The question of “can I take my knitting on a plane” has been doing endless rounds online. The definitive answer is MAYBE.

I fly abroad three to four times each year, and have never had a problem bringing my needles with me. I work by a few rules: never ask (refusal can often offend); always take bamboo; be prepared (bring printouts of the airport/airline’s policy).

Never once has anyone asked for clarification or needed a second look. I’ve often wondered if this is because they really don’t mind, or just don’t know what they’re looking at.

So I decided to look for myself. Not having ready access to airports, the scanner I used belongs to the global headquarters of the world’s second-largest bank (not to give anything away).

Here we have the handbag (Jordana Paige Knitter’s Purse)


[click on pictures for larger image]

and the contents:


We have a notions holder pack full of illicit goodies (metal and plastic crochet hooks and cable needles, nail files, stitch holders); scissors; addi turbo baby circs (the purple yarn); plastic baby circs (red yarn); bamboo DPNs (green socks); compact umbrella and mobile phone (as well as purse and maybe a few pens).

Now this is what the security guy saw:


The metal addis are immediately identifiable. The notions holder (to the left) is a muddle. Notice the umbrella to the right, we’ll come back to this later. I can’t make out the scissors.

I sent the offensive articles through by themselves, just to make sure what everything looks like.
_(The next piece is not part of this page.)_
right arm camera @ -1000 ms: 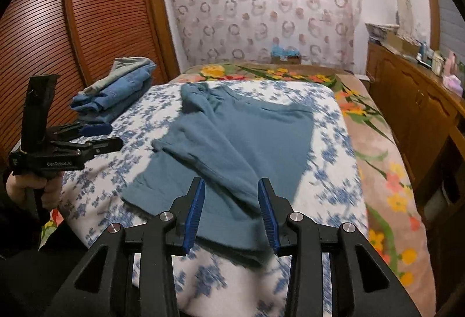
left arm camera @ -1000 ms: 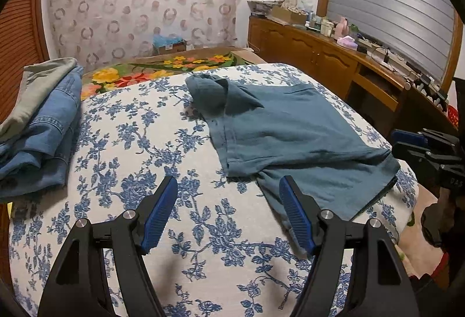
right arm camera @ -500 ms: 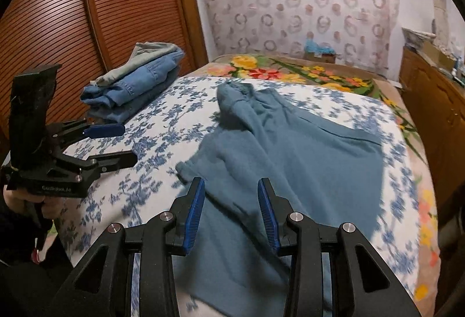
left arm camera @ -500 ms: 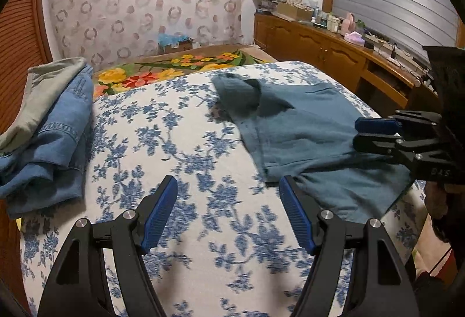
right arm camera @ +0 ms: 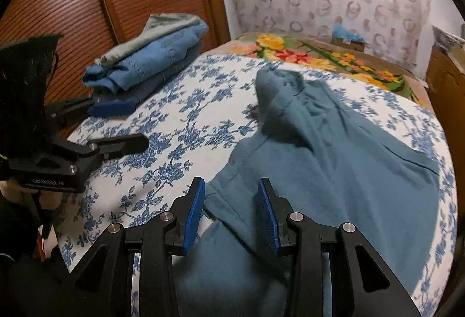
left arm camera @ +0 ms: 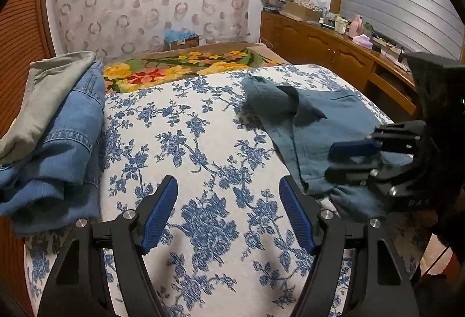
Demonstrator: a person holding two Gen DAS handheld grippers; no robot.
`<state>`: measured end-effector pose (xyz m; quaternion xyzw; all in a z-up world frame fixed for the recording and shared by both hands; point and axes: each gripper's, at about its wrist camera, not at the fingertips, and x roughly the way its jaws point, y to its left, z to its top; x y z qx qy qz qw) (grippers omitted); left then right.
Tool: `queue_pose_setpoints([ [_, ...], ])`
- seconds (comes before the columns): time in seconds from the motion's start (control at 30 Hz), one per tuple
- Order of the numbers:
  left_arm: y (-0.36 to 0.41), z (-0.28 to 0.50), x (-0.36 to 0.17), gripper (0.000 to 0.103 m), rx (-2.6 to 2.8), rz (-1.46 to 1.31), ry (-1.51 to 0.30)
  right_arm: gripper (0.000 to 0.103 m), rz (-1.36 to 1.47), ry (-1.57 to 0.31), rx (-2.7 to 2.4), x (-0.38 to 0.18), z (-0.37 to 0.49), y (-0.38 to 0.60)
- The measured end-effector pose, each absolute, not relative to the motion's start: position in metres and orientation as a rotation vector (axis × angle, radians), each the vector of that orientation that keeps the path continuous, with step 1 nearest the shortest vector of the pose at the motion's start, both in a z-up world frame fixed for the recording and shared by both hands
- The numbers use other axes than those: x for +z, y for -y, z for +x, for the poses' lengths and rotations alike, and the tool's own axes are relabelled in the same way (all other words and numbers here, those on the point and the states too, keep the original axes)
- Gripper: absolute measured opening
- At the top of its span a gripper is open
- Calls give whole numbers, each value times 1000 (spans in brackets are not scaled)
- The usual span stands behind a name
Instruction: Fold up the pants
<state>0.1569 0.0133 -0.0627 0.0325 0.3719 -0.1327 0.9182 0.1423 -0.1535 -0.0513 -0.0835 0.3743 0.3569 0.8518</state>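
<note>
teal pants point(right arm camera: 334, 160) lie spread on the floral bed sheet point(left arm camera: 203, 142).
left hand-held gripper point(left arm camera: 229, 218) hangs open over bare sheet; right hand-held gripper point(right arm camera: 231, 212), jaws apart and holding nothing, hovers above the pants' near edge beside 1 stack of folded jeans point(right arm camera: 145, 61).

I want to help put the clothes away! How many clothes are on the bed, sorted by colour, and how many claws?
Teal pants, spread out: 1
Blue denim clothes, in the pile: at least 1, the folds hide more
Grey-green garment, on top of the pile: 1
Claws: 2, left claw and right claw
Total: at least 5
</note>
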Motion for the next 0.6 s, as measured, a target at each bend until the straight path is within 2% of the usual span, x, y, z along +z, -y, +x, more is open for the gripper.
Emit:
queue_pose_setpoints([
  [0.43,-22,164,-70,73,-273,44,-796,39,-293,-810,793,-64,144,119],
  [0.5,-22,164,-70,73,-271,46,-796,34,-315,-800,778,-64,143,117],
  [0.53,-22,164,-70,73,-270,45,-796,26,-332,-793,764,-64,142,116],
  [0.6,-22,165,-70,73,-269,40,-795,21,-345,-786,762,-65,142,117],
])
Once again, the addis are as clear as daylight (no surprises there). The plastic needles are fairly clear, which I find curious. I’m not sure if I can make out the bamboo DPNs – they’re possibly obscured by the edge of the box. The notions holder is obviously screaming for attention.

With so many potential hazards, how have I never been stopped? Quite simply, the rules have been changed. BA was the first to review the ‘no needles’ policy:

Tweezers, nail clippers, small nail scissors (where the blade is no longer than 3 centimetres), safety pins, sewing needles (up to 2 inches in length) and knitting needles are permitted in hand baggage.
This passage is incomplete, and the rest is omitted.